Fredrik Rasten - Six Moving Guitars (SOFA Music, 2019) ****

Six Moving Guitars is the musically and conceptually ambitious debut record from composer/guitarist Fredrik Rasten. The recording was made by Rasten and five collaborators -- both musicians and dancers -- at a church in Norway in 2018. The performance is an interactive sonic exploration of the space in which it was recorded, each performer wielding an acoustic guitar tuned in just intonation, a manner of tuning wholly different than how instruments are typically tuned. A choreography is played out with the guitars, which was developed as a way to link the unique sound of the guitars in just intonation and the space they were being played in. Rasten developed material and various playing techniques that are played out by both musicians and non-musicians. This is intentional, as Rasten refers to the music as " a study in how people, without necessarily being trained musicians, can act together in a musical situation based on awareness of listening and spatial orientation."

Musically the record is filled with seemingly simple plucked and strummed guitar patterns. The six voices bounce small ideas off one another, thoroughly in conversation, and ultimately create a complex fabric of sound. It is slow moving, steady and consistent, breathing gradually and moving between sections. Before you know it the music has reached a new section, bled into from what came before it.

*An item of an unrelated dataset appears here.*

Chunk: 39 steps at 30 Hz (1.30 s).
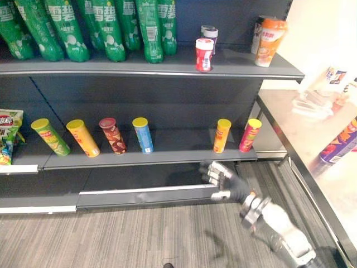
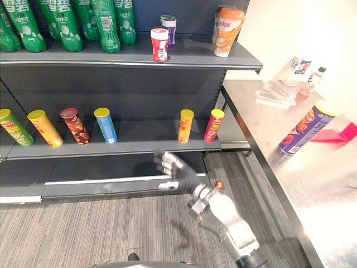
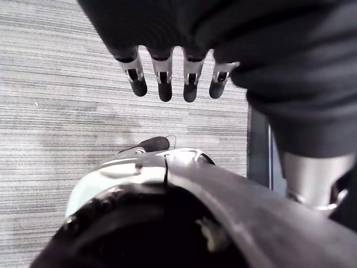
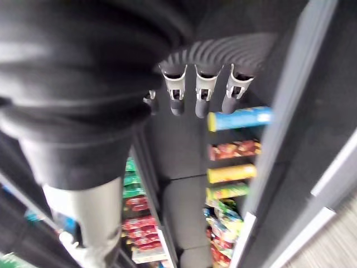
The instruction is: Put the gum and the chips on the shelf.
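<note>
While right hand (image 1: 223, 180) hangs open, empty | left hand (image 3: 163, 78) open | gum jar (image 1: 204, 54) on shelf (image 1: 240, 64) | purple chips can (image 2: 304, 131) waits on table (image 2: 256, 117)

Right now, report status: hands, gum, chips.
Right hand open, empty, below middle shelf. Left hand open, empty. Gum bottle on top shelf; purple chips can on table. Nothing blocking.

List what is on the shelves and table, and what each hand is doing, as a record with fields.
Top shelf: green bottles, red gum jar, orange cup
Middle shelf: chip cans, six in a row
Table: purple can, on its side
Right hand: open, empty, below the middle shelf's front
Left hand: open, empty, over the floor
</note>
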Motion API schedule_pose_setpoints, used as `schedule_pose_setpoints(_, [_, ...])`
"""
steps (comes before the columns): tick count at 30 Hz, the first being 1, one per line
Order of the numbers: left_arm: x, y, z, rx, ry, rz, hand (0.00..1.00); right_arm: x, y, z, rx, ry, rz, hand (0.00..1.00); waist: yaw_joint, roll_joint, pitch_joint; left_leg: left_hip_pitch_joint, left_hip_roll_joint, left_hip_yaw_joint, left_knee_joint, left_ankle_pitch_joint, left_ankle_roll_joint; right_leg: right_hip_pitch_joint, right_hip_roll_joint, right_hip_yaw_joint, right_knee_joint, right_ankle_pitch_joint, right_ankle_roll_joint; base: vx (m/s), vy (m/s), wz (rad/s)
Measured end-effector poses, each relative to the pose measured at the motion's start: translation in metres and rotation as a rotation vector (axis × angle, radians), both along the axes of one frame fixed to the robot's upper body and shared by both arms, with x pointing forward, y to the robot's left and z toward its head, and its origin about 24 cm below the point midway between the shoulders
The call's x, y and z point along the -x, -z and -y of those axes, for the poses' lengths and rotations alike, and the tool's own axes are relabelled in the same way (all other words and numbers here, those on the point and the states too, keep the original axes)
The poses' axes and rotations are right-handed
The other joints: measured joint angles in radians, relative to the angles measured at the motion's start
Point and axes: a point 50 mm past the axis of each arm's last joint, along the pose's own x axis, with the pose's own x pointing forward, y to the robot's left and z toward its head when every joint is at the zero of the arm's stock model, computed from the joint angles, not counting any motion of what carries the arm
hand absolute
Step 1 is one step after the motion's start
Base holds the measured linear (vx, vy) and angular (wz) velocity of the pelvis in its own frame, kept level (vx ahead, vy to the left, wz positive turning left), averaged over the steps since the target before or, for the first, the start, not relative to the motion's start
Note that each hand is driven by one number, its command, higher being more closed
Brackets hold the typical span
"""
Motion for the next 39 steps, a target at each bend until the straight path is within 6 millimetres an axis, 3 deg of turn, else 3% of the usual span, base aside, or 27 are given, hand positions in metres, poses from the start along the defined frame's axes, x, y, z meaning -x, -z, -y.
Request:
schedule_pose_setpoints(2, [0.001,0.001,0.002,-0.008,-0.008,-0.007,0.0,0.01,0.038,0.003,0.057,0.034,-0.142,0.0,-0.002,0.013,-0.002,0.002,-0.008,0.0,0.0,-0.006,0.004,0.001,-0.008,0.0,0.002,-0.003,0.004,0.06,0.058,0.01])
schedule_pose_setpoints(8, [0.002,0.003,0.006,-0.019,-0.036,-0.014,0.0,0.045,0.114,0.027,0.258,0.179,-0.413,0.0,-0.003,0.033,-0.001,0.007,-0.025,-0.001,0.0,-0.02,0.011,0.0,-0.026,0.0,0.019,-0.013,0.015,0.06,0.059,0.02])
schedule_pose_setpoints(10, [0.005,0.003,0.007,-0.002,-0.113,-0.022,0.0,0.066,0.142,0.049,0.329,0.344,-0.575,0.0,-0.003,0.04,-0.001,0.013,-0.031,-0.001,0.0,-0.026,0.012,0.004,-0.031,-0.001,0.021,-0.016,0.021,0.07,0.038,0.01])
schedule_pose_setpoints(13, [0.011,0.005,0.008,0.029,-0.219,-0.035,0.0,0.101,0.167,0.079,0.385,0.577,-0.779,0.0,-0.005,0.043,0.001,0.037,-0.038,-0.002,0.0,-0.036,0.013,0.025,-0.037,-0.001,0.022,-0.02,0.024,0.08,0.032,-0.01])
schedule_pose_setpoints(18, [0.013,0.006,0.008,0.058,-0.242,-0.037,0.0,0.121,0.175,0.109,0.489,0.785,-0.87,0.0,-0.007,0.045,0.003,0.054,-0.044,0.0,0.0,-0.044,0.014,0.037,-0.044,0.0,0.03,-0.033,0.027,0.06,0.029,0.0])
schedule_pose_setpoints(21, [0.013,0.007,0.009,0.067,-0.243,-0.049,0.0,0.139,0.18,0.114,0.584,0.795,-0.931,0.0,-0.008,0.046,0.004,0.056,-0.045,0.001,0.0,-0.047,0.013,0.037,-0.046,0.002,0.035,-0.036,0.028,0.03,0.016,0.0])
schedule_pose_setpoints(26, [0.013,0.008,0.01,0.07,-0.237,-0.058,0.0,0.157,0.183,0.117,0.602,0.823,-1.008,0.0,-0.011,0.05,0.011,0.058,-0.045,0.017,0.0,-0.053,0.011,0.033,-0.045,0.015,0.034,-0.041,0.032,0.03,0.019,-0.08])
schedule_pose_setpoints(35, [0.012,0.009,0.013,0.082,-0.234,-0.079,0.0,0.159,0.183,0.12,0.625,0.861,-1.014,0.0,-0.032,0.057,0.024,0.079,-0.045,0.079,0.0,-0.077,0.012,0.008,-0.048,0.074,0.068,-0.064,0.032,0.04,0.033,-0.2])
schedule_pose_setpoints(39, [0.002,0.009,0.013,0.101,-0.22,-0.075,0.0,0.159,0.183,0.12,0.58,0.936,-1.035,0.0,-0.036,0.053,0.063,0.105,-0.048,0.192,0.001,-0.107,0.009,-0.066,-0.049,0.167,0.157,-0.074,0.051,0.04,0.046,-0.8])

This is music that very successfully invokes elements of Minimalism, and nearly New Age.

Rasten has created a hypnotizing, beguiling listen, both in part to the aforementioned way the music unfolds, as well as the textures coming from the non-traditionally tuned guitars. Overtones abound -- they wobble and throb, and often it is hard to place from where a sound came. There is a spareness to the recording but the sound is nonetheless full, aided in part by the waving. encompassing chordal textures.

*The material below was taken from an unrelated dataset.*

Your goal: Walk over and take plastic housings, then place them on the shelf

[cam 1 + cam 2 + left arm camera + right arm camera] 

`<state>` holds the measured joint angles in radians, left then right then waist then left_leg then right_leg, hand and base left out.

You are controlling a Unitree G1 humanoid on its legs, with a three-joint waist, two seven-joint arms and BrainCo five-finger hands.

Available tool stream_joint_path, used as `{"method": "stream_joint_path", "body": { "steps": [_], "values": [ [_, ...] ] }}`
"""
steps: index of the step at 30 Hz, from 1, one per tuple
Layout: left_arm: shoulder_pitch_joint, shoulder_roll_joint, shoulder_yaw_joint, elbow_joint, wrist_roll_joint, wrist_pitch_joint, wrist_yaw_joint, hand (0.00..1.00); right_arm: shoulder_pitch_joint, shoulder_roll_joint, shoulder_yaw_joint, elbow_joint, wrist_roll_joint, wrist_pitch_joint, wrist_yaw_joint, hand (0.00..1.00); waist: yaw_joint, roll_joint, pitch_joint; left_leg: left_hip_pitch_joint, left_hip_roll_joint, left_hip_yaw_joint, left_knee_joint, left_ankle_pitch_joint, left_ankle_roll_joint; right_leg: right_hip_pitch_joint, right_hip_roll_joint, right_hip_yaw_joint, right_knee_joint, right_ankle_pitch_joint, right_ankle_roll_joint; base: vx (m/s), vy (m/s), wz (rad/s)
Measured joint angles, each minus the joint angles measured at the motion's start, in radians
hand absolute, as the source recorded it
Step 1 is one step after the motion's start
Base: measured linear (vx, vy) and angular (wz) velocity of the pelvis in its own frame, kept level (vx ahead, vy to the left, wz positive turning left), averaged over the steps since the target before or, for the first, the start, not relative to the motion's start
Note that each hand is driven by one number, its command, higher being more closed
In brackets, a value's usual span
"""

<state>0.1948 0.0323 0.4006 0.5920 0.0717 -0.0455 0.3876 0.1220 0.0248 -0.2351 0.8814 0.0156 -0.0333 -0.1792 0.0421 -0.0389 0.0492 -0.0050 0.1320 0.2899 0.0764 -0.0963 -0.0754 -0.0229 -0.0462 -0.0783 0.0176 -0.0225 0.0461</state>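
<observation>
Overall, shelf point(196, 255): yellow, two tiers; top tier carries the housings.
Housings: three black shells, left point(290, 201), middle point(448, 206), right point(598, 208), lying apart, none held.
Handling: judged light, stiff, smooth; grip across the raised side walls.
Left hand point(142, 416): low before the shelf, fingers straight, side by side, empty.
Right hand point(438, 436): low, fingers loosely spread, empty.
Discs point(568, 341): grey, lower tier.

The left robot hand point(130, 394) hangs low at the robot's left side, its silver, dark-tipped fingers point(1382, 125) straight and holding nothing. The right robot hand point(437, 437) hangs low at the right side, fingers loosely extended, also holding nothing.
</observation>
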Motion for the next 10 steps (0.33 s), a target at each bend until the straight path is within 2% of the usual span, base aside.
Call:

Though separated into five tracks, Six Moving Guitars is really one long piece. Consistent throughout is the footsteps and incidental noise generated from the movement of the performers. This becomes an essential part of the recording, an element not unlike the clinking of glasses of music recorded at a club. It acts as well as a near percussive drone, shuffling under the guitars like a quiet cymbal. The pulse really only changes during the fourth piece "Running," during which the choreography seems to be the namesake for the piece, as rhythmic running steps beat quickly in time, achieving a tone different than what came before. A phasing effect is even subtly achieved, as the steps come closer and drift further from the mic. The effect is mesmerizing.

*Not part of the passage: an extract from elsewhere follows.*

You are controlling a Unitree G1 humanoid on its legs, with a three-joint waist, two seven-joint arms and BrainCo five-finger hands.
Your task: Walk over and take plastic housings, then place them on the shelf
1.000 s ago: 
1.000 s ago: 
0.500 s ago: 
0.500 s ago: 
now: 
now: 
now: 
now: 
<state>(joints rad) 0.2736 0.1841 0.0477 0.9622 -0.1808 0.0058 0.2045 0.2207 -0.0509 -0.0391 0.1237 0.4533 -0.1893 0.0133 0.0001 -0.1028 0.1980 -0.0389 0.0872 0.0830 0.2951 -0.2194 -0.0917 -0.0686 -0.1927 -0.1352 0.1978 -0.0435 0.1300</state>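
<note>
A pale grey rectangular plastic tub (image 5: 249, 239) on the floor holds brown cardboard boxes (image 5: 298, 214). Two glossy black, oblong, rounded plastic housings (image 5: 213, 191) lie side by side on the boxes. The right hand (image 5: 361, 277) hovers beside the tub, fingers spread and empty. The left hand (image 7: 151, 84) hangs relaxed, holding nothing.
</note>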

When listening to Rasten's record one may recall the music of the late guitarist Rod Poole (as well as Poole's Acoustic Guitar Trio with Nels Cline and Jim McAuley), a master practitioner of the guitar tuned in just intonation. Though of a different overall aesthetic and intention, there is indeed a comparison. Both make shimmering, ringing acoustic guitar music, that achieves a feeling of boundlessness among many sonic worlds. Rasten has released a beautiful debut record, and I'm excited to see what comes next for him.